I have a brother who’s a Ph.D. He got his degree in physics from Berkeley.
He’s now a research scientist at the National Institute of Standards and
Technology in Washington, D.C. I ask him, ‘Can I mention your name, Craig,
the these great skeptics, here at this convention?’ He said, ‘Why?’ He
was a little nervous that he would all of a sudden happen to be allied with
me, the purveyor of antiskeptical material.
Anyway, I asked him because my brother was a great lover of science
fiction as a kid. He read everything, all the science fiction canon. It is, he
says, what drew him to science, what made him want to be a scientist.

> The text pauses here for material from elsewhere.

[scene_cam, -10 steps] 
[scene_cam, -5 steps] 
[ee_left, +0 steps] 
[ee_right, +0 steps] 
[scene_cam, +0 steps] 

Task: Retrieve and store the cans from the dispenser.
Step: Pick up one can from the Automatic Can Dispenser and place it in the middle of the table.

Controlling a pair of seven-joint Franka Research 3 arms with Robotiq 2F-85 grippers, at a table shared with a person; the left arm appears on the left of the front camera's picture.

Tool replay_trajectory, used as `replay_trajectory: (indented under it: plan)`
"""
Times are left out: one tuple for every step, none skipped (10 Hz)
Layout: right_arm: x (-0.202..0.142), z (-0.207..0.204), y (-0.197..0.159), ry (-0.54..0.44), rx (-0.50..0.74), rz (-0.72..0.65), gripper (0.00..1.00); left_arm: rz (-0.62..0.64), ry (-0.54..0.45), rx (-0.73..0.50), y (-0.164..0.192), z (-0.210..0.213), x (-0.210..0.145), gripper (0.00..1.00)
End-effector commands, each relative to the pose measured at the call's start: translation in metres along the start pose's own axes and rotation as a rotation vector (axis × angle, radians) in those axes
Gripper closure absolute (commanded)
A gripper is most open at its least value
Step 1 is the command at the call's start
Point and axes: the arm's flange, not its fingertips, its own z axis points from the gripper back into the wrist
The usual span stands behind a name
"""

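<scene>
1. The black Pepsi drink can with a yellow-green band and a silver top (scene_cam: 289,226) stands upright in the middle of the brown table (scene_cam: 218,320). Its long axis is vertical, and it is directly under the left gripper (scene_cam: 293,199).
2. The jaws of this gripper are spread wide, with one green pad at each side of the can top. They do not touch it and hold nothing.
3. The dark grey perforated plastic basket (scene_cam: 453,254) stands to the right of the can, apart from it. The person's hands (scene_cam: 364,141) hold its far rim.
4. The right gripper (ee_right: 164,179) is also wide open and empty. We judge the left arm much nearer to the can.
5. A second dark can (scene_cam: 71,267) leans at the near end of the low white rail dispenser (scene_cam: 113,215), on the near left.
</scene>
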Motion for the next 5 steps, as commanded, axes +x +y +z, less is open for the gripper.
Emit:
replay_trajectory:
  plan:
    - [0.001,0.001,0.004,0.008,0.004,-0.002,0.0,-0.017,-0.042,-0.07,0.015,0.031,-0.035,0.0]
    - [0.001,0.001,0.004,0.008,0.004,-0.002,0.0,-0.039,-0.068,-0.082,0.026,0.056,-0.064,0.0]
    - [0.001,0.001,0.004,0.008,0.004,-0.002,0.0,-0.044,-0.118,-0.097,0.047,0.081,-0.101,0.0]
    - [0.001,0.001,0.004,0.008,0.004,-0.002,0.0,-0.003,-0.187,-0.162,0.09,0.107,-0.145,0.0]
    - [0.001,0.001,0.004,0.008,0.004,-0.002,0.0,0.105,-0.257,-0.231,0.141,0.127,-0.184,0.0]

Even though he’s not a big science fiction fan now, that is what, in fact,
made him want to be what he is.
I believe in the same way ‘The X-Files,’ even though it may not give some
people as balanced an approach as you may like, does the same thing. It is
smart, intelligent, it doesn’t write down, it is in fact built on a
foundation of real and good science, as good as we can make it. We’re
very, very rigorous about the kind of research that we do on the show. I
talk with scientists regularly. I have many friends who are scientists,
who are contributors to the show in research. I think I can safely say that
as far as any entertainment show on network television, that my show is,
I believe, the most responsible to hard science.
On top of that, we deal with the paranormal, which I know you are all
interested in–or disinterested in. We do that in a way–that’s the way
we tell our stories, and even though we come to no conclusion at the end
of the show, we, in fact, do say or suggest that these possibilities may
exist; but they are always leavened by Agent Scully’s scientific point of
view, she being the great big anchor of science, toning down the wonder of
Agent Mulder’s need to believe.
If you’ve seen the show, if you’re a fan of the show, you’ll know that from
the very beginning, in the pilot episode, that Agent Mulder, who plays the
believer on the show, had a poster on his wall that said: ‘I want to
believe.’ It didn’t say, ‘I do believe,’ or it didn’t say, ‘This is real, this is
all true.’ He had a desire to believe; he wanted to find the truth that was
out there.
I believe there is something that is very human, that we all want a
religious experience. Even if we don’t believe in God, I believe we’re all
looking for something beyond our own rather temporal lives here that is
going to shake our foundations of belief. That’s a personal feeling of
mine, and it has sort of infused the whole show.
I don’t have a lot more to say, or to defend for that matter. I’m going to
open up the floor for questions, because I am sure there are many.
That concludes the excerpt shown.